No último fim de semana levei a Julia para brincar no parquinho. Um menino mais velho, de uns 4 anos, começou a brincar perto dela e nos chamou para brincar de super-herói. Vamos, eu disse! Ele prontamente disse que seria o Homem Aranha, eu a Mulher Maravilha e ele (apontando para a Julia), o Batman. Eu o corrigi, disse que ela era menina, e ele olhou pra ela com curiosidade e disse: “Não é menina, não!”. Provavelmente porque ela estava vestindo um short preto e um body com listras vermelhas e brancas, estilo Wally.

Estou contando essa história porque isso me fez refletir sobre um tema muito mais amplo: os padrões que ainda impomos às crianças.

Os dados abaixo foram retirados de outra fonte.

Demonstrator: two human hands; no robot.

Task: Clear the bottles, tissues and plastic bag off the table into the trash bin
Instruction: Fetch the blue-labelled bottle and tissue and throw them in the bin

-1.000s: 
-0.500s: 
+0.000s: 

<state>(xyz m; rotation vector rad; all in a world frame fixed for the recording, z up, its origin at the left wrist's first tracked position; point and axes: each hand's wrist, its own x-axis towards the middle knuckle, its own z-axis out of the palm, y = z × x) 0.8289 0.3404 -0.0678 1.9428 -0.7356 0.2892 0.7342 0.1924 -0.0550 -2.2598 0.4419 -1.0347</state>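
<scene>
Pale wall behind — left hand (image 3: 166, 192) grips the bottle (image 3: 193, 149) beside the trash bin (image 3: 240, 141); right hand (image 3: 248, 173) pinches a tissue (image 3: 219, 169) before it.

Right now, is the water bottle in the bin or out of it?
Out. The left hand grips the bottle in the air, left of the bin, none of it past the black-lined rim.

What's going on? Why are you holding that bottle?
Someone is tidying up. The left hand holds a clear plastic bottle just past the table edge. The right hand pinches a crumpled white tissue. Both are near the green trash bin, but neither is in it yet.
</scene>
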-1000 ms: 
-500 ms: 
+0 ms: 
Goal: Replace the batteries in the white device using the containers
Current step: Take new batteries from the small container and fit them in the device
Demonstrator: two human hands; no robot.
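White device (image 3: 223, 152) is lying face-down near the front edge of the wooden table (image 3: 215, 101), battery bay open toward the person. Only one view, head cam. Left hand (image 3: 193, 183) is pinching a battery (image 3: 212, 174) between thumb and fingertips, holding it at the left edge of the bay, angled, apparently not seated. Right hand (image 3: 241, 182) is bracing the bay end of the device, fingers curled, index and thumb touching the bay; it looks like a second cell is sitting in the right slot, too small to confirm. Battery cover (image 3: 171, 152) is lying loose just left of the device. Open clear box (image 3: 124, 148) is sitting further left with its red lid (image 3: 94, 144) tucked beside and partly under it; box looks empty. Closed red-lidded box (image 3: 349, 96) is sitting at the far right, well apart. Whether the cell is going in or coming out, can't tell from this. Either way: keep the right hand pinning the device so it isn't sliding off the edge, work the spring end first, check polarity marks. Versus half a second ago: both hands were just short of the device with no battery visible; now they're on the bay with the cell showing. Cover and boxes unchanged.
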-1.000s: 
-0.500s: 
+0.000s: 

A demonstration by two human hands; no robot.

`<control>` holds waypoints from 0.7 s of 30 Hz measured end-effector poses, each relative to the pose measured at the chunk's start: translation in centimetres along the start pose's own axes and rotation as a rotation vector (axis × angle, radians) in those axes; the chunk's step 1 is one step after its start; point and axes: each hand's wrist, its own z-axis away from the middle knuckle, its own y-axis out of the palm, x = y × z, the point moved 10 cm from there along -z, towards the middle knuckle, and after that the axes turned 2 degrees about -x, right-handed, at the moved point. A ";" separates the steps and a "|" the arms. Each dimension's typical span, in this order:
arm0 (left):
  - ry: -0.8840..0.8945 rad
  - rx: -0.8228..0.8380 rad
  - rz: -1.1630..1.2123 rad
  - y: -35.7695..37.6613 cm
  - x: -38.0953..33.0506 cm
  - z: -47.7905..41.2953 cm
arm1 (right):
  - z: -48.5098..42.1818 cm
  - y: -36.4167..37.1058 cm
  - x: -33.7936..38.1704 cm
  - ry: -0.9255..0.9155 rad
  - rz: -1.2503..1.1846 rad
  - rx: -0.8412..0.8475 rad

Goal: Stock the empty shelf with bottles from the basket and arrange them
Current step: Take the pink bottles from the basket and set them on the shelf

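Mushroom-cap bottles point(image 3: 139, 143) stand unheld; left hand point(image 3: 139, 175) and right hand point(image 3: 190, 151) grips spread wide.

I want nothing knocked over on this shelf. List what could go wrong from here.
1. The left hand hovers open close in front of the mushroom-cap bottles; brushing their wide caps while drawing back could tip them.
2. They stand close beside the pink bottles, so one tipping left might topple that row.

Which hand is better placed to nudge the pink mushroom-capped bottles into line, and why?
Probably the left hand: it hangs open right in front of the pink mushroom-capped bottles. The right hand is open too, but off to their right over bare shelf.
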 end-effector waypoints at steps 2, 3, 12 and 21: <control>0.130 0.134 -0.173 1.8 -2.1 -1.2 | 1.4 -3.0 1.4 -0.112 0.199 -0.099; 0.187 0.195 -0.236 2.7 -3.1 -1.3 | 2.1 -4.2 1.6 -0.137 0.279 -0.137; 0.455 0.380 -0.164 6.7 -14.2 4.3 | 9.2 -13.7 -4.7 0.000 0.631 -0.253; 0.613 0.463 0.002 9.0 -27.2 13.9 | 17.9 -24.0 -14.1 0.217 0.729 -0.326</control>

A Julia ainda é carequinha e não gosta de usar laços (arranca todos, então respeitei e desisti de colocar), então se ela não estiver de rosa ou de florzinha, muitas pessoas acham que ela é menino. Principalmente quando ela usa meias ¾ iguais às da foto; acho que remetem ao meião de futebol. Já perdi a conta de quantas vezes elogiaram o meu bebê lindão.

A roupa e as brincadeiras são apenas a pontinha do iceberg. Quando falamos sobre educar nossos filhos, acho importante reconhecermos que vivemos em uma sociedade machista que ainda impõe padrões, físicos e comportamentais, às meninas. A separação entre meninas e meninos começa antes mesmo do nascimento, com o enxoval todo rosa ou todo azul, e segue com roupinhas e brinquedos para meninas e para meninos e vai muito além, com padrões que reforçam a força dos meninos e a fragilidade das meninas. A mídia, a sociedade e a família (às vezes sem perceber) nos ensinam desde pequenas que devemos agir como princesas, sonhar com o príncipe encantado e brincar de boneca e casinha. E não há problema algum em gostar de rosa e de princesas! A Julia pode gostar do que ela quiser. Eu acredito que o meu papel seja proporcionar a ela experiências enriquecedoras e lhe apresentar os mais diversos assuntos para que ela decida do que gosta ou não. Então, já que as princesas, as bonecas, o rosa, os ursinhos e o funk (haha) serão apresentados a ela pela vida, eu apresentarei os carrinhos, os esportes, os dragões e a guitarra.

Eu quero ensinar à minha filha, desde cedo, que ela pode ser e estar onde quiser. E para isso, acho muito importante ensinar que a opinião dela importa, que ela é única e pode gostar do que quiser. Ela é livre para fazer suas escolhas e eu estarei aqui para apoiá-la. Quero que ela seja feliz sendo quem é.

E em relação à brincadeira de super-herói, eu corrigi o menino dizendo que ela era uma menina, mas também disse que isso não a impedia de ser o Batman, afinal, ela pode ser o que ela quiser!